My brother-in-law’s father passed away in Chicago. Two hours away. He couldn’t go be with his mother when it happened because his job would only allow him enough time off to go to the actual funeral.

There are few things more emotionally dehumanizing than a 9-5 job sometimes.

There are many reasons to have flexibility in your work

Grieving is a sad thing. And it’s important to do.

But it’s not the only reason to have flexibility in your work.

Think of all the other non-negotiable life activities that require you to be away from your job:

  • Cooking good, healthy meals
  • Exercising
  • Clearing snow from the driveway
  • Providing support to an ailing spouse
  • Picking up your kids from school
  • Emergency home repair
  • Kids’ field trips
  • Occasional family vacations

You get the idea.

Life throws so many important activities – meaningful, life-affirming activities – that we push away or compromise on because “we have to work”.

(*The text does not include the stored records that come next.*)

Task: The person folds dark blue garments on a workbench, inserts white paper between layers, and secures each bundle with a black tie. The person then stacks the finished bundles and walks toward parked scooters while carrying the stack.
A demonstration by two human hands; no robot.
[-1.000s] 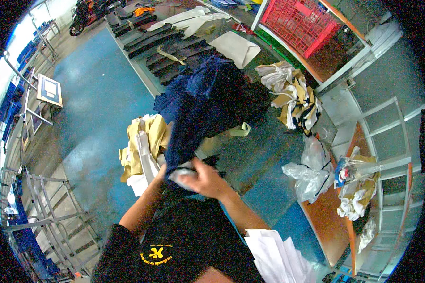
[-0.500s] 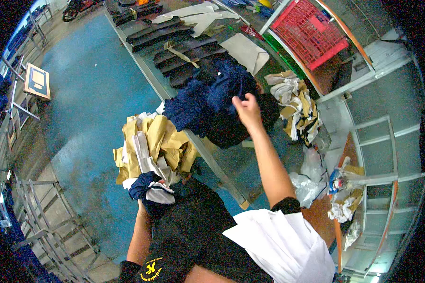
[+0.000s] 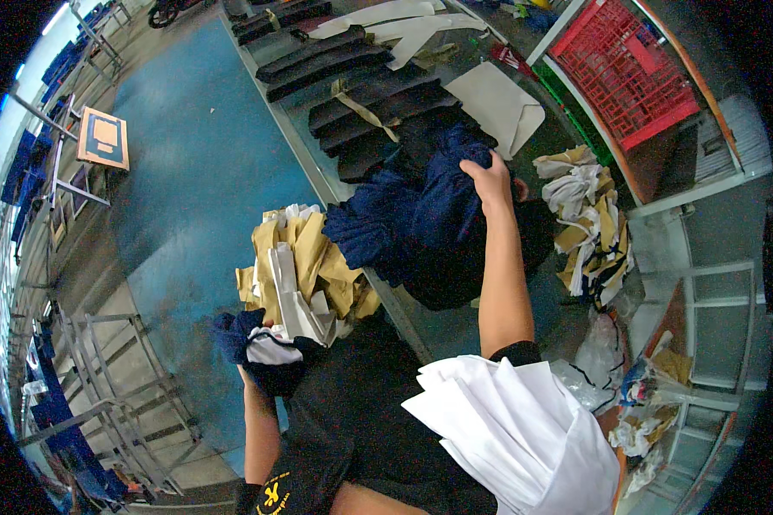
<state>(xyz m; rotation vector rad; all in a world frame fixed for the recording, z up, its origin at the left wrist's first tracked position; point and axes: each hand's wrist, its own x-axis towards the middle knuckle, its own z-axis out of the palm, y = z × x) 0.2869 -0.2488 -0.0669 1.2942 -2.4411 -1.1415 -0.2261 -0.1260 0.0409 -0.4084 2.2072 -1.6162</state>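
Note:
My right hand point(image 3: 491, 182) grips the far right part of a navy cloth bundle point(image 3: 404, 210) on the table, its thumb on top and its other fingers mostly hidden. Black cloth point(image 3: 455, 279) lies under and beside that bundle. On the left, my left hand point(image 3: 247, 375) is largely covered by a smaller bundle of navy and white cloth point(image 3: 275, 347), which it holds up. Just beyond it is a thick bunch of tan and white strips point(image 3: 296, 266); what supports it is hidden. Folded white cloth point(image 3: 515, 429) lies by my right upper arm.
Stacks of dark cloth pieces point(image 3: 318, 64) and a pale flat sheet point(image 3: 498, 107) lie farther along the table point(image 3: 395, 305). To the right are a tan and white scrap heap point(image 3: 593, 219), clear plastic point(image 3: 597, 352) and a red crate point(image 3: 623, 73) in a metal frame. Metal racks point(image 3: 116, 378) stand left.
My right hand has moved slightly right and closed on the navy cloth it hovered over. The view has shifted a little; my left hand still holds its bundle.

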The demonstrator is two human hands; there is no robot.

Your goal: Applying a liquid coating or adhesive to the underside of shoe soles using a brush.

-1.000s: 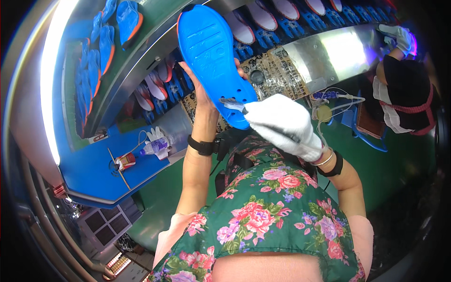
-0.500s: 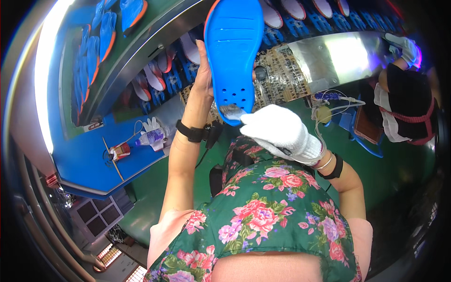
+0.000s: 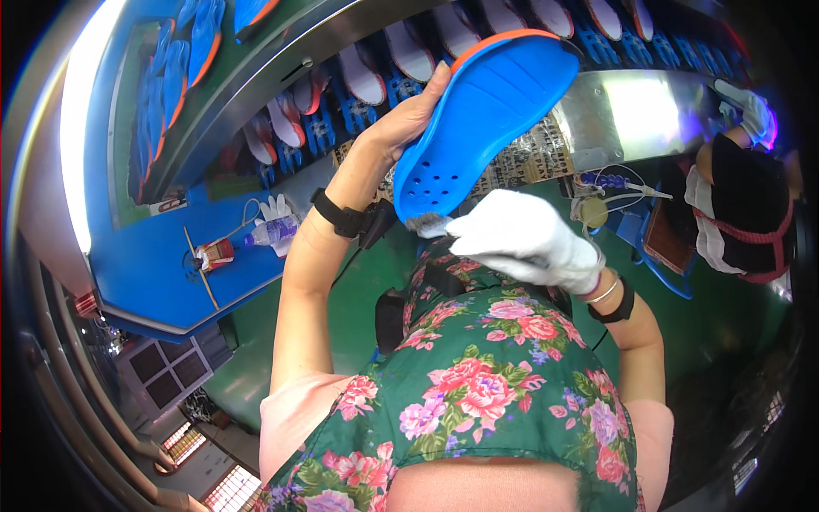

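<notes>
Blue sole (image 3: 478,128) has swung rightward at its top, the brush (image 3: 429,224) now at its holed lower end.
Left hand (image 3: 409,119) grips the sole's side, gloved right hand (image 3: 522,239) pinches the brush; a steady sole and light strokes along the rim should give an even pass.

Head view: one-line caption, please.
Bare left hand holds a blue insole; gloved right hand holds a brush at its holed end.

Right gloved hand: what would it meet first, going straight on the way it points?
Led by its brush, the right hand would probably meet the blue sole's near end first; depth there is unclear.
</notes>
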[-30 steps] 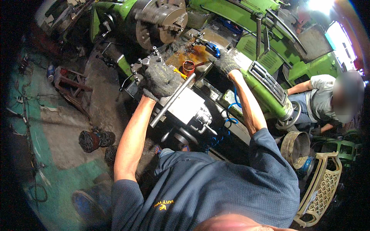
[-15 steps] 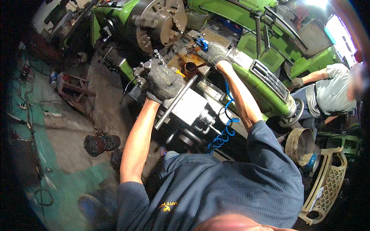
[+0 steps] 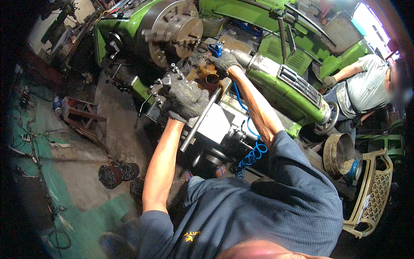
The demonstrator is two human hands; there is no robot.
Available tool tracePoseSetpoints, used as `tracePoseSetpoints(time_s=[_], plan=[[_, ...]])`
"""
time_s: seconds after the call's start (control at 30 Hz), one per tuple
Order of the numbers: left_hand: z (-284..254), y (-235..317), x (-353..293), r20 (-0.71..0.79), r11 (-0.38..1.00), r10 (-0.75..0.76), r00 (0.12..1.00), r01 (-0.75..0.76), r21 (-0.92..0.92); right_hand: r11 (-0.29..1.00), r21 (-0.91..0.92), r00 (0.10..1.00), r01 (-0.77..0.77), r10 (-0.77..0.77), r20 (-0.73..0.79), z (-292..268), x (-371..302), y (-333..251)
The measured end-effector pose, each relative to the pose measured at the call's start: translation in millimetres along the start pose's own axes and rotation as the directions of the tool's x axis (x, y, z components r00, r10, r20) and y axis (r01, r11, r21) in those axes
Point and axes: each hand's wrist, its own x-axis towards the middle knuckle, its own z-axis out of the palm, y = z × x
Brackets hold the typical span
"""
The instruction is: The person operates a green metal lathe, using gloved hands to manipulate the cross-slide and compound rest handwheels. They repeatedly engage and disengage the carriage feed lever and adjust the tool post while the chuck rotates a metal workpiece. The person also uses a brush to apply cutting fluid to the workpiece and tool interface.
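My right hand (image 3: pixel 224 63), in a dark knit glove, is closed around a blue air blow gun (image 3: pixel 214 49). The gun's thin nozzle reaches toward the jaws of the lathe chuck (image 3: pixel 171 32). A blue coiled hose (image 3: pixel 254 154) hangs below my right forearm. My left hand (image 3: pixel 188 98), also gloved, lies over the near side of the tool post (image 3: pixel 167 82); its fingers are blurred and partly hidden. Between my hands a small round can (image 3: pixel 212 79) stands on the brown, oily area of the lathe. Part of the chuck's edge looks smeared, as if turning.
The green tailstock (image 3: pixel 284 84) with its handwheel (image 3: pixel 330 117) extends to the right. A person (image 3: pixel 366 84) stands beyond it. At lower right are a round metal drum (image 3: pixel 337 154) and a beige plastic chair (image 3: pixel 373 190). A rusty metal frame (image 3: pixel 82 114) sits on the left floor.
My right hand has drawn the blow gun a little leftward, nearer the chuck. My left hand stays by the tool post. The whole view has shifted slightly.
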Motion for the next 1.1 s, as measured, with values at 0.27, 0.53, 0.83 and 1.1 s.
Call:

Don’t get rid of work – CHANGE your work

I’m not advocating for UBI or any of that stuff.

I am 100% in support of people working to feed themselves and their families.

However… I do believe that there needs to be a shift in how we approach work on a day-to-day basis.

When you work for yourself, you set the ground rules.

And you are free to embrace the Freedom Lifestyle.

The Freedom Lifestyle is not about being able to work whenever, sit in your underwear all day, or constantly be writing from the beach. I don’t care about any of that.

The Freedom Lifestyle gives me the ability to prioritize everything in my life, including work.

Instead of making work the Only Number One Priority and forcing everything else to settle around it, I am able to include work as a priority and slot it in where it needs to go.

If my wife is sick on the couch, I can take breaks from my job to go care for her and make lunch for our daughter.

If she has a doctor appointment, I can knock off of work early and go pick up our boys from school.

If my son asks for it, I can arrange my workweek to take off a day and chaperone his field trip.

I can arrange my hours so that I am free to make home-cooked lunches and homemade dinners for my family. I can also go work out at a time that works best for me.

This is all because I put myself in the driver’s seat of my career.

Work is a priority. But it can’t be THE priority.

We need to be free to be human beings in life. Working for yourself as a Freedom Writer gives you that opportunity.